Wednesday, June 4, 2008

An unintended prophecy?

Now, here's something that wasn't written about the Episcopal Church... or, by divine design, was it?

"It takes the convoluted abstractions of a Carl Schmitt or a Heidegger to offer apologetics for Hitler; a Sartre, to temporize about Stalin; a Foucault, to defend Khomeini. In this respect, I stand with George Orwell who spent the 1930s and 1940s denouncing the obscurity of intellectuals' prose as a cloak for tyranny (and, incidentally, who was also accused of being an anti-intellectual). Intellectuals spray polysyllables like squid ink, to evade the democratic decencies of conversation. I'd like not to be one of their number."
From here. My emphasis added. Hat-tip: Billy Ockham.

OK, so who's the celebrated Episcopal intellectual who knows beaucoup about squid?

BILL MOYERS: When you look at a squid what does it tell you about the world?

BISHOP KATHARINE JEFFERTS SCHORI: The incredible wonder of God's creation and the incredible diversity of God's creation. Things that come in different sizes and colors and shapes and body forms are all part of that incredible diversity of creation that's present below the waters where we never even see them. And the Psalms tell us that God delights in that. That creation is in some sense God's way of-- loving the world.
From here, if you dare...


David Handy+ said...

Great quote. A true intellectual, St. Paul, once wrote something apropo about God often choosing to use the foolishness of the gospel to shame the "wise," and the weak of this world to shame the "strong" (1 Cor. 1:18-25).

But is the PB, ++Katharine Jefferts Schori, actually an intellectual?

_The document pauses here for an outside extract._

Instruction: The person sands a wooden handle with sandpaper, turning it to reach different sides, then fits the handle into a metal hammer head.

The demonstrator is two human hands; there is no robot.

Sure, she has a doctorate in oceanography, but she actually show virtually no interest in serious theology or biblical scholarship. Frankly, she strikes me as grossly deficient in any real curiosity or imagination.

I'd call her a pseudo-intellectual myself.

TLF+ said...


Rick Hills' article makes a distinction between intellectuals and what he calles "the intelligensia". What they might lack in depth they make up for in sheer numbers of words. I think it was David Roseberry who mentioned being at a church growth conference with Bp. Schori, who had much to say about growth but no depth of experience in leading or nurturing it.

Her quote to Moyers is not all that bad compared to some of the things she's said about the person and work of Jesus Christ. I agree that God delights in creatures - it is a Biblical insight. But I agree with you that much of what she says as PB is pure TEC - a shallow but dense spray of words that push people away from the truth (truth about God and truth about the authoritarian elitism of TEC).